▶ [Task to complete]
In the listing below, start your output at the line with "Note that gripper" and end it after the line with "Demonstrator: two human", copying every line exactly.

▶ [Data records]

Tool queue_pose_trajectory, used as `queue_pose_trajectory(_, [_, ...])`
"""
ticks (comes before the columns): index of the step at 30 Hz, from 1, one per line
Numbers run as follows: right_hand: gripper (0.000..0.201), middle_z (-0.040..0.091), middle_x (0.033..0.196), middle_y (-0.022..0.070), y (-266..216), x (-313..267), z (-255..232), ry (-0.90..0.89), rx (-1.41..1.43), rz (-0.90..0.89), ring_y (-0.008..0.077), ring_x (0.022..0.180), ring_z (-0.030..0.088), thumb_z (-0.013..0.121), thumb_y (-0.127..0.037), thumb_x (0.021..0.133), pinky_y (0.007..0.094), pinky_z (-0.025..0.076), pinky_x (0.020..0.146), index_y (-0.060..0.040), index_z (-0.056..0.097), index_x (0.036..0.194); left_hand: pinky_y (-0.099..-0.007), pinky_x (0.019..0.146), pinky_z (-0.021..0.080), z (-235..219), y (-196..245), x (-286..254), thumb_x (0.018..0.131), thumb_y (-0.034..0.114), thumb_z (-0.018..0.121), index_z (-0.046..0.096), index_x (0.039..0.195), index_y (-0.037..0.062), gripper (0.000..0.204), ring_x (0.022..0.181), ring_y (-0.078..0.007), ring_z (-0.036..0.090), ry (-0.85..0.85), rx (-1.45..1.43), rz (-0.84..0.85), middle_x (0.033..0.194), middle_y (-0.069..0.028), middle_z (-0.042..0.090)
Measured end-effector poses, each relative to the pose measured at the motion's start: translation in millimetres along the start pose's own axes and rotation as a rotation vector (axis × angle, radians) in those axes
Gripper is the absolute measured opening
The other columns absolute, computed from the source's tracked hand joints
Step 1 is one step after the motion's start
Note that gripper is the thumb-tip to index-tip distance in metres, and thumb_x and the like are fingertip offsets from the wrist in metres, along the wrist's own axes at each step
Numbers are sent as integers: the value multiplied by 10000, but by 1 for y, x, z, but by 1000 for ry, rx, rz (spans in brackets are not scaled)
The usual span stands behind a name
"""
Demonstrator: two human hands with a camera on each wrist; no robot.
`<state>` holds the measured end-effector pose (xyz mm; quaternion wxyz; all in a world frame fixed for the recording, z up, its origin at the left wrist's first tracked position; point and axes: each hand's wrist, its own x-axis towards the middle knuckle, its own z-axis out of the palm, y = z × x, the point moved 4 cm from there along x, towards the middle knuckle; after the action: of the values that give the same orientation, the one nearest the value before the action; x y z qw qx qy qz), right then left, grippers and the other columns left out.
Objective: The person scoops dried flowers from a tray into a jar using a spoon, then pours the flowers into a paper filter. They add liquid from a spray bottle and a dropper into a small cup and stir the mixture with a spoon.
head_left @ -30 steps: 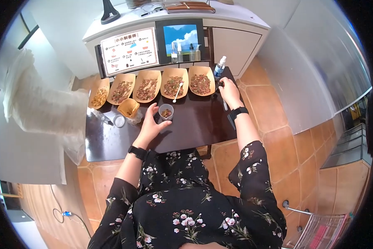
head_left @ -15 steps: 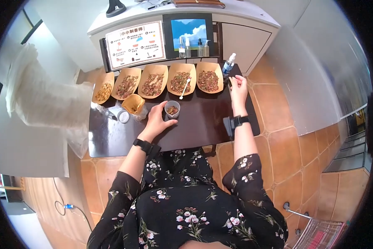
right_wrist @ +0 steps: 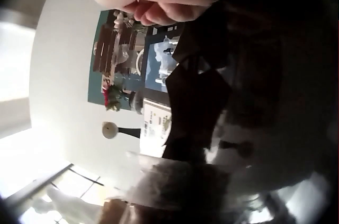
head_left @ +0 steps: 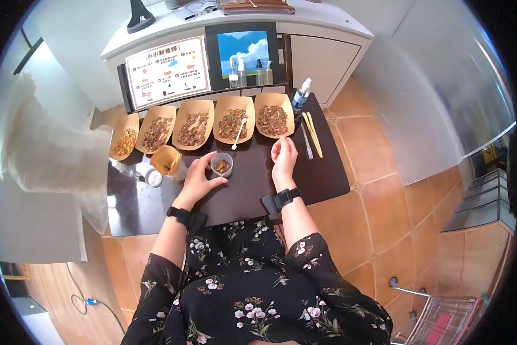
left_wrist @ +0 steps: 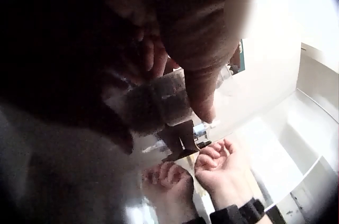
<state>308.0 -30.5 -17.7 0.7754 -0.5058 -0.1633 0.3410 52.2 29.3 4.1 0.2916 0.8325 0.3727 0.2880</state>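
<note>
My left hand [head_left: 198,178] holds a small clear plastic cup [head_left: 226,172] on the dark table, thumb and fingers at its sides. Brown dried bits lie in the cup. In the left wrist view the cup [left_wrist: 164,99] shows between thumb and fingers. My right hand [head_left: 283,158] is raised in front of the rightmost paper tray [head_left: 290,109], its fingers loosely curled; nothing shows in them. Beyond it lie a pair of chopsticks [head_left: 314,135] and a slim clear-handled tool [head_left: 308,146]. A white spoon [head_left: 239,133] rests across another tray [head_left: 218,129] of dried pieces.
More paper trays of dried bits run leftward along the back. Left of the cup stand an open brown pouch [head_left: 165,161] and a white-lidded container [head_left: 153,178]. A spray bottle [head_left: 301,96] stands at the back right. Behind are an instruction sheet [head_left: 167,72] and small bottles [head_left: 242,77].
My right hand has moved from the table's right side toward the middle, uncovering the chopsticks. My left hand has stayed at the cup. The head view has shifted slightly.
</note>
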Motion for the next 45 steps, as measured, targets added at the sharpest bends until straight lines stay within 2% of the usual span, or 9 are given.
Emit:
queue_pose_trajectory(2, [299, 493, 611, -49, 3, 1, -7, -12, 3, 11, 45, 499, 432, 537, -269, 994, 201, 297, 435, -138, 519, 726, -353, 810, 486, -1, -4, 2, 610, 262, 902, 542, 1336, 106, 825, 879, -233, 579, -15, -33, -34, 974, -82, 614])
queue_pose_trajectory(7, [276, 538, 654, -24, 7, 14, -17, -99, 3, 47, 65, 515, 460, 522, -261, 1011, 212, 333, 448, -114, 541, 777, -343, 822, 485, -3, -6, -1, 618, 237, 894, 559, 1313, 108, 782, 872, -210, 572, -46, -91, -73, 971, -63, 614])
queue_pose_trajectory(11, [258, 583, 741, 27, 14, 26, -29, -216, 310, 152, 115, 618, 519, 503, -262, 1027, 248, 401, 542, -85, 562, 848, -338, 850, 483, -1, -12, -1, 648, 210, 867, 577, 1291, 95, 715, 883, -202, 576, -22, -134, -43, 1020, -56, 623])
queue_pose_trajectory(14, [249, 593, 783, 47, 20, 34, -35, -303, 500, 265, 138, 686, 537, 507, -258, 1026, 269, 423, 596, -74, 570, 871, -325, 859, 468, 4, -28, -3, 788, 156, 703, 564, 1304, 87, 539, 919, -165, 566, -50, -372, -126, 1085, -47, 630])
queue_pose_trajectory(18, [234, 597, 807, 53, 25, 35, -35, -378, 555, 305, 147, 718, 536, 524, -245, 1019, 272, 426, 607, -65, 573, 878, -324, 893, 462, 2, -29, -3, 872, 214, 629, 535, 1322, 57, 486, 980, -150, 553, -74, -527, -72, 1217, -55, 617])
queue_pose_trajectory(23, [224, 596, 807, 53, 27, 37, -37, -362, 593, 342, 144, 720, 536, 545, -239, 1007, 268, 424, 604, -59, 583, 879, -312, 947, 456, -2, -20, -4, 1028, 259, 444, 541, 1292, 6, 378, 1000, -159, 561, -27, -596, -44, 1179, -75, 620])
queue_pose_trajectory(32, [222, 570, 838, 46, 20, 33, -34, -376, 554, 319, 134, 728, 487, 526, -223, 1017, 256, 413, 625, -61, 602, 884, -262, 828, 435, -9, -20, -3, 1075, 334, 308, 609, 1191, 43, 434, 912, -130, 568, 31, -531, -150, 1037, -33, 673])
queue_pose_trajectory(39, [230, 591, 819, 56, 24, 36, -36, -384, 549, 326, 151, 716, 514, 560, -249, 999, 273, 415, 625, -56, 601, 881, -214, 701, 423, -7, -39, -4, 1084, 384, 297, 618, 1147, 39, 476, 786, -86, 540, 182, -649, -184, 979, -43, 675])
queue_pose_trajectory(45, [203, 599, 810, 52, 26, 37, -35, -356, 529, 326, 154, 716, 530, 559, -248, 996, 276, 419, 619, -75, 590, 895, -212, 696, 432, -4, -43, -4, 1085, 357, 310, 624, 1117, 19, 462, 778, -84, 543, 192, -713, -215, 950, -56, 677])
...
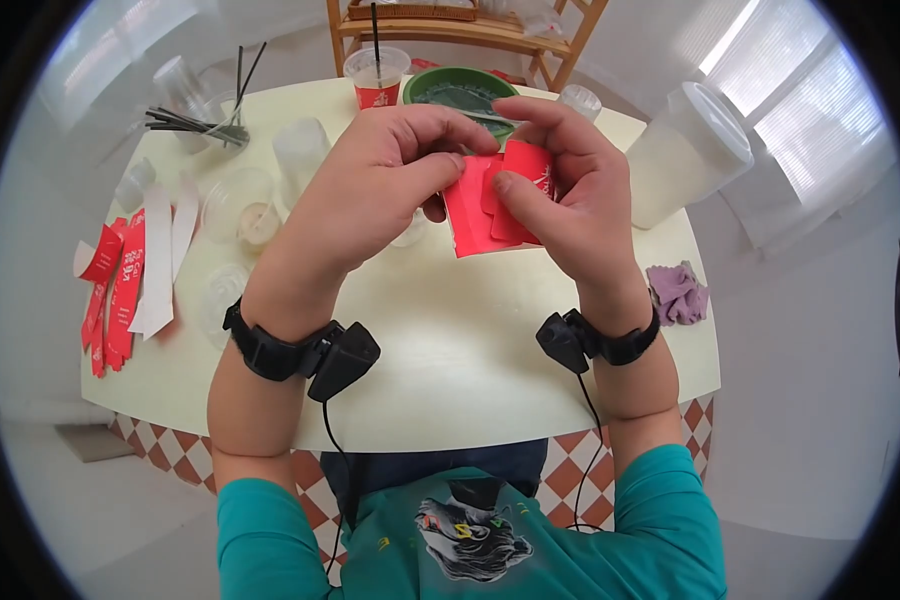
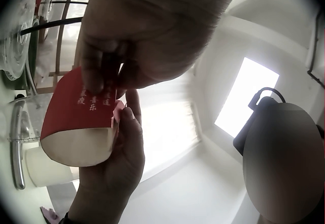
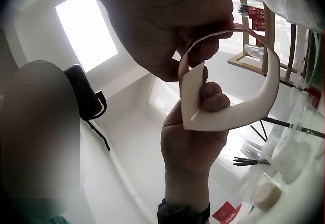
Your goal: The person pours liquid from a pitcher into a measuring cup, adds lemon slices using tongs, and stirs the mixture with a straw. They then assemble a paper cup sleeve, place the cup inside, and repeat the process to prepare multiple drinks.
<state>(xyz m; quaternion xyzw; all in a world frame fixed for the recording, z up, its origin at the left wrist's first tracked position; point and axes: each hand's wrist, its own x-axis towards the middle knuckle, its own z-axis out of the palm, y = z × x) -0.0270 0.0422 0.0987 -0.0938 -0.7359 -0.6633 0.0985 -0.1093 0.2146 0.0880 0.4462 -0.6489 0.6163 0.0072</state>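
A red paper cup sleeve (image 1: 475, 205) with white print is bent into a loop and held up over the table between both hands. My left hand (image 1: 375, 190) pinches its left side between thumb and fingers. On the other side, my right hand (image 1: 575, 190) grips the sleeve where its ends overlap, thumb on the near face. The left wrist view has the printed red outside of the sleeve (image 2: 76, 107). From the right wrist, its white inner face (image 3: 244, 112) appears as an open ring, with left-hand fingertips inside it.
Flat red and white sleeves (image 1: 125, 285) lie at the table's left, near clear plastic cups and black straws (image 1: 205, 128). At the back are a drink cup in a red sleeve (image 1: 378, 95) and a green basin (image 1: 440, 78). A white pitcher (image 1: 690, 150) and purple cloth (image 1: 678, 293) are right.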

▶ [Result for this exercise]
Note that gripper is the thumb-tip to index-tip distance in metres, and thumb_x and the like are fingertip offsets from the wrist in metres, along the wrist's own axes at each step
Numbers are sent as integers: the value multiplied by 10000, but by 1 for y, x, z, but by 1000 for ry, rx, rz (spans in brackets are not scaled)
The usual span stands behind a name
"""
Demonstrator: two human hands with a camera on each wrist; no robot.

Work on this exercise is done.